I think there's an article around here (involving SKTools) talking about card optimization.

bmhome1
03-21-2006, 09:42 PM
I have the Wikipedia 2GB size database running from SD card on my iPaq 5555, having used both Transcend 2GB and 4GB 150X SD cards. Both are equally fast even though the 2GB came as default FAT16 and 4GB as default FAT32 512k clusters. Both databases got loaded on empty cards from SD card reader. Both SD cards were defragmented on the desktop after writing the file.

I had previously tried the 2GB Wikipedia on a PCMCIA 5GB hard drive and smaller TomeRaider 3 databases from Lexar 32X SD cards. Both were CONSIDERABLY slower opening and rendering selections than the Transcend 150X cards. TR3 certainly seems to benefit from faster reading speed cards and I suspect having plenty of free RAM to run it.

Gerard
03-21-2006, 11:56 PM
Both are equally fast even though the 2GB came as default FAT16 and 4GB as default FAT32 512k clusters.
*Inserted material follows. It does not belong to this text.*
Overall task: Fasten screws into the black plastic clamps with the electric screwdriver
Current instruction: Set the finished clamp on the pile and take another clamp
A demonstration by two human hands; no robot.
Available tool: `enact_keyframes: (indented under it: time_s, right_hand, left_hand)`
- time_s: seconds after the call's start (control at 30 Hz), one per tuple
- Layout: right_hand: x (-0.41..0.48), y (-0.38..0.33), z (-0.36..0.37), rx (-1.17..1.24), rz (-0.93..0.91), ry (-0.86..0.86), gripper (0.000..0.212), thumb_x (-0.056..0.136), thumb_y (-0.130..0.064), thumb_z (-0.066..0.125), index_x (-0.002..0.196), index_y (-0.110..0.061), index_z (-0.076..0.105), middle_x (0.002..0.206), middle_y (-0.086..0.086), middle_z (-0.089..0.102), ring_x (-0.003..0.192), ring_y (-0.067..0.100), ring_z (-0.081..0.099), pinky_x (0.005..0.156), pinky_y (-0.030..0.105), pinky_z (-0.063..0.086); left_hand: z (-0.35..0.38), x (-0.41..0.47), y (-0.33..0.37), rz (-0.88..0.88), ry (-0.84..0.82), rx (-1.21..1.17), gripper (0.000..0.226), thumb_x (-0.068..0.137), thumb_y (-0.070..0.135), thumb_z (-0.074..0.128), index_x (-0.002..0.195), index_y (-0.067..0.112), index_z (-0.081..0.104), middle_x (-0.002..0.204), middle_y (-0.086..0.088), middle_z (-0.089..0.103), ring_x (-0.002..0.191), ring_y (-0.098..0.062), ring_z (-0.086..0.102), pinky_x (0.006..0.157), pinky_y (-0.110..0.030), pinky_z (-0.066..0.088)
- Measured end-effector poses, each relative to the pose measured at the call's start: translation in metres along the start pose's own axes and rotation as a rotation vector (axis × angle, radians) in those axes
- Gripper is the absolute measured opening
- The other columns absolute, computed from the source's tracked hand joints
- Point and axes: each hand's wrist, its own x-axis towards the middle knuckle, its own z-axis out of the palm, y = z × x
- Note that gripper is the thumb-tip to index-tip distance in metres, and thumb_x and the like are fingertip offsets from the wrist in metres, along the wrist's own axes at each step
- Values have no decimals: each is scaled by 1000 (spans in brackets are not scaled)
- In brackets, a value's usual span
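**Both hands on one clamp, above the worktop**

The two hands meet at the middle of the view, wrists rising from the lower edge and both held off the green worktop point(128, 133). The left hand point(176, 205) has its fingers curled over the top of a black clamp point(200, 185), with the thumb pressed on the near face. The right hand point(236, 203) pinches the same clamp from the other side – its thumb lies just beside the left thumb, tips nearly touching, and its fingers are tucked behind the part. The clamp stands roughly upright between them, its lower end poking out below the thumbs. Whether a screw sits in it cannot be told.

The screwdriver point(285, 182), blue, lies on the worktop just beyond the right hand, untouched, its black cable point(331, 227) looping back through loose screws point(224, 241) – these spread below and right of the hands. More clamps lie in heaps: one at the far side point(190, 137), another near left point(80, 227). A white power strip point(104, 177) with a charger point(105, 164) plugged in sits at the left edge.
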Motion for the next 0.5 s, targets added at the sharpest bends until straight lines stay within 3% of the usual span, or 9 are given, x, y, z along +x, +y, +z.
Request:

There is no such thing as a default of 512k clusters. If there were, users would quickly be calling for refunds, as such a cluster size would render the cards practically useless for the incredible waste - every 1k text file or whatever other small file would take half a megabyte of the card! I don't think an option exists for clusters larger than 64KB.

So it seems you meant 512byte clusters as the default formatting, which is usual.